■ Task details ■
The whole listing needs to be returned exactly as it appears.

----- Collected material

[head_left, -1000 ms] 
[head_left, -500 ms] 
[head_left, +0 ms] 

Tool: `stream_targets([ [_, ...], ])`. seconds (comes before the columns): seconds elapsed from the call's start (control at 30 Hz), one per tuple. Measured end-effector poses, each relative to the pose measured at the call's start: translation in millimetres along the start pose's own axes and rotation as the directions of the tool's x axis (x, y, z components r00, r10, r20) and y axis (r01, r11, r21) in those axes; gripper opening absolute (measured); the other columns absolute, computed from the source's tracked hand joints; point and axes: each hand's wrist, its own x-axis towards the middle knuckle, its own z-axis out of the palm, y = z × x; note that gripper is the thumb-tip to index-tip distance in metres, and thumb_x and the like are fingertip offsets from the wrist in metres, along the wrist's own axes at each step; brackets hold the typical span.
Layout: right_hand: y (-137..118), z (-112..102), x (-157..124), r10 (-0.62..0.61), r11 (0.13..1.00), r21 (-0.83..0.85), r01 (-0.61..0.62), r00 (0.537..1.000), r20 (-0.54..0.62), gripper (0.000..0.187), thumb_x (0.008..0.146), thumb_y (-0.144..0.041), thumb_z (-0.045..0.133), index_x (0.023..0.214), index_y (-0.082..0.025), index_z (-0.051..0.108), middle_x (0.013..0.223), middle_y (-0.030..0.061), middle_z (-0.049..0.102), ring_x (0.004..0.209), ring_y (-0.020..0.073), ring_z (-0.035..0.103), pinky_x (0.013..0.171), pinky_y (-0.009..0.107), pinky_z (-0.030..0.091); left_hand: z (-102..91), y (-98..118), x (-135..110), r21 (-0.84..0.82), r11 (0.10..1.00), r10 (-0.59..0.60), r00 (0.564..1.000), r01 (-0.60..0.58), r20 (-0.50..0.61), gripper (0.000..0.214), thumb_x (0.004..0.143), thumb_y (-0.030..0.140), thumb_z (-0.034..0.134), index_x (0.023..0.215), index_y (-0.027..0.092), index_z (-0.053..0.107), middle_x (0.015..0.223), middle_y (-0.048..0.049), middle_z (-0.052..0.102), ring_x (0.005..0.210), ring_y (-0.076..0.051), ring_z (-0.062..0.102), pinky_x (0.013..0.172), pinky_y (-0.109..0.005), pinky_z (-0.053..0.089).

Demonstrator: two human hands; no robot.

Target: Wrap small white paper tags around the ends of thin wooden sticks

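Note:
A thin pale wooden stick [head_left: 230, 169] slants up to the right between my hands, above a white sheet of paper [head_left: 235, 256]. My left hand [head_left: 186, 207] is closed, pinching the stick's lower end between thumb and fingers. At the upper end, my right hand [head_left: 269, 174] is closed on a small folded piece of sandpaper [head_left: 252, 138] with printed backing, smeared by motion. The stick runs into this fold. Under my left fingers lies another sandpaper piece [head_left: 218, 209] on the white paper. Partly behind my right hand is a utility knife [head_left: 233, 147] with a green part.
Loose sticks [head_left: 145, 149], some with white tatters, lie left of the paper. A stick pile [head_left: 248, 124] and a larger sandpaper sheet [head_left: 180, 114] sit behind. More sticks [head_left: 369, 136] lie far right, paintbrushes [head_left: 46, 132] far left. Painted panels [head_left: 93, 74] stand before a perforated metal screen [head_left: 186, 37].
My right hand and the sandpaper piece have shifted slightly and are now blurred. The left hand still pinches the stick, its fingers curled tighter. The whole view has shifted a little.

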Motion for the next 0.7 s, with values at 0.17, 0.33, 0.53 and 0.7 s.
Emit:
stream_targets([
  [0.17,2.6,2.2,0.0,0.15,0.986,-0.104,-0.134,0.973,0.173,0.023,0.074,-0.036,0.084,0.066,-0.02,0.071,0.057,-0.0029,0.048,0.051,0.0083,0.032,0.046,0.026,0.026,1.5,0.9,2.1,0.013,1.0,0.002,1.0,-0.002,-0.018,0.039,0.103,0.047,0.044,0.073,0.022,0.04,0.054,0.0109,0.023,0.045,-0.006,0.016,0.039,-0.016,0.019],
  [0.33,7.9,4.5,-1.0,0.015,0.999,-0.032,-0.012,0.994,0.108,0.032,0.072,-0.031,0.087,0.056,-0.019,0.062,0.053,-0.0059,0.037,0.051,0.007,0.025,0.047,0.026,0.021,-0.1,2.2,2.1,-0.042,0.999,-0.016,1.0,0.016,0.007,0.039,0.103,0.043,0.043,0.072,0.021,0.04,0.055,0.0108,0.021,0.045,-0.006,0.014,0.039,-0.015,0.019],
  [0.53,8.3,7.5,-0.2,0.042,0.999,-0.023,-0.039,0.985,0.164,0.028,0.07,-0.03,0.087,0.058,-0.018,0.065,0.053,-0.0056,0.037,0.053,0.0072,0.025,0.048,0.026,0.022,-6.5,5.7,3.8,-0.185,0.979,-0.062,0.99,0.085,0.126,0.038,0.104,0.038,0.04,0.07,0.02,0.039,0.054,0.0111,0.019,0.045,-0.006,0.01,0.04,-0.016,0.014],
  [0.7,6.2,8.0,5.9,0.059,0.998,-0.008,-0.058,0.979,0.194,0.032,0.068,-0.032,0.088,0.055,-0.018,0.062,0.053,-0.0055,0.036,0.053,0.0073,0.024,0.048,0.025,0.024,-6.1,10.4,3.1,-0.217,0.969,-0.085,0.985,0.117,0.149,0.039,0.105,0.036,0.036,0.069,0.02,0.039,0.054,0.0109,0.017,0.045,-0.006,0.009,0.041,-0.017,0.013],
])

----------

■ The answer ■
[head_left, -1000 ms] 
[head_left, -500 ms] 
[head_left, +0 ms] 

Tool: `stream_targets([ [_, ...], ])`. seconds (comes before the columns): seconds elapsed from the call's start (control at 30 Hz), one per tuple. Measured end-effector poses, each relative to the pose measured at the call's start: translation in millimetres along the start pose's own axes and rotation as the directions of the tool's x axis (x, y, z components r00, r10, r20) and y axis (r01, r11, r21) in those axes; gripper opening absolute (measured); the other columns absolute, computed from the source's tracked hand joints; point and axes: each hand's wrist, its own x-axis towards the middle knuckle, its own z-axis out of the palm, y = z × x; note that gripper is the thumb-tip to index-tip distance in metres, and thumb_x and the like are fingertip offsets from the wrist in metres, along the wrist's own axes at each step; brackets hold the typical span.
Layout: right_hand: y (-137..118), z (-112..102), x (-157..124), r10 (-0.62..0.61), r11 (0.13..1.00), r21 (-0.83..0.85), r01 (-0.61..0.62), r00 (0.537..1.000), r20 (-0.54..0.62), gripper (0.000..0.187), thumb_x (0.008..0.146), thumb_y (-0.144..0.041), thumb_z (-0.045..0.133), index_x (0.023..0.214), index_y (-0.082..0.025), index_z (-0.051..0.108), middle_x (0.013..0.223), middle_y (-0.030..0.061), middle_z (-0.049..0.102), ring_x (0.004..0.209), ring_y (-0.020..0.073), ring_z (-0.035..0.103), pinky_x (0.013..0.171), pinky_y (-0.009..0.107), pinky_z (-0.030..0.091); left_hand: z (-102..91), y (-98..118), x (-135..110), r21 (-0.84..0.82), r11 (0.10..1.00), r10 (-0.59..0.60), r00 (0.564..1.000), r01 (-0.60..0.58), r20 (-0.50..0.61), gripper (0.000..0.214), thumb_x (0.004..0.143), thumb_y (-0.030..0.140), thumb_z (-0.034..0.134), index_x (0.023..0.215), index_y (-0.027..0.092), index_z (-0.053..0.107), middle_x (0.015..0.223), middle_y (-0.048..0.049), middle_z (-0.052..0.102), ring_x (0.005..0.210), ring_y (-0.076..0.051), ring_z (-0.062..0.102), pinky_x (0.013..0.172), pinky_y (-0.109..0.005), pinky_z (-0.053..0.089).

Demonstrator: two human hands; no robot.

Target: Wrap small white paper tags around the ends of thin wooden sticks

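Note:
A thin pale wooden stick [head_left: 230, 169] slants up to the right between my hands, above a white sheet of paper [head_left: 235, 256]. My left hand [head_left: 186, 207] is closed, pinching the stick's lower end between thumb and fingers. At the upper end, my right hand [head_left: 269, 174] is closed on a small folded piece of sandpaper [head_left: 252, 138] with printed backing, smeared by motion. The stick runs into this fold. Under my left fingers lies another sandpaper piece [head_left: 218, 209] on the white paper. Partly behind my right hand is a utility knife [head_left: 233, 147] with a green part.
Loose sticks [head_left: 145, 149], some with white tatters, lie left of the paper. A stick pile [head_left: 248, 124] and a larger sandpaper sheet [head_left: 180, 114] sit behind. More sticks [head_left: 369, 136] lie far right, paintbrushes [head_left: 46, 132] far left. Painted panels [head_left: 93, 74] stand before a perforated metal screen [head_left: 186, 37].
My right hand and the sandpaper piece have shifted slightly and are now blurred. The left hand still pinches the stick, its fingers curled tighter. The whole view has shifted a little.
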
Motion for the next 0.7 s, with values at 0.17, 0.33, 0.53 and 0.7 s.
Emit:
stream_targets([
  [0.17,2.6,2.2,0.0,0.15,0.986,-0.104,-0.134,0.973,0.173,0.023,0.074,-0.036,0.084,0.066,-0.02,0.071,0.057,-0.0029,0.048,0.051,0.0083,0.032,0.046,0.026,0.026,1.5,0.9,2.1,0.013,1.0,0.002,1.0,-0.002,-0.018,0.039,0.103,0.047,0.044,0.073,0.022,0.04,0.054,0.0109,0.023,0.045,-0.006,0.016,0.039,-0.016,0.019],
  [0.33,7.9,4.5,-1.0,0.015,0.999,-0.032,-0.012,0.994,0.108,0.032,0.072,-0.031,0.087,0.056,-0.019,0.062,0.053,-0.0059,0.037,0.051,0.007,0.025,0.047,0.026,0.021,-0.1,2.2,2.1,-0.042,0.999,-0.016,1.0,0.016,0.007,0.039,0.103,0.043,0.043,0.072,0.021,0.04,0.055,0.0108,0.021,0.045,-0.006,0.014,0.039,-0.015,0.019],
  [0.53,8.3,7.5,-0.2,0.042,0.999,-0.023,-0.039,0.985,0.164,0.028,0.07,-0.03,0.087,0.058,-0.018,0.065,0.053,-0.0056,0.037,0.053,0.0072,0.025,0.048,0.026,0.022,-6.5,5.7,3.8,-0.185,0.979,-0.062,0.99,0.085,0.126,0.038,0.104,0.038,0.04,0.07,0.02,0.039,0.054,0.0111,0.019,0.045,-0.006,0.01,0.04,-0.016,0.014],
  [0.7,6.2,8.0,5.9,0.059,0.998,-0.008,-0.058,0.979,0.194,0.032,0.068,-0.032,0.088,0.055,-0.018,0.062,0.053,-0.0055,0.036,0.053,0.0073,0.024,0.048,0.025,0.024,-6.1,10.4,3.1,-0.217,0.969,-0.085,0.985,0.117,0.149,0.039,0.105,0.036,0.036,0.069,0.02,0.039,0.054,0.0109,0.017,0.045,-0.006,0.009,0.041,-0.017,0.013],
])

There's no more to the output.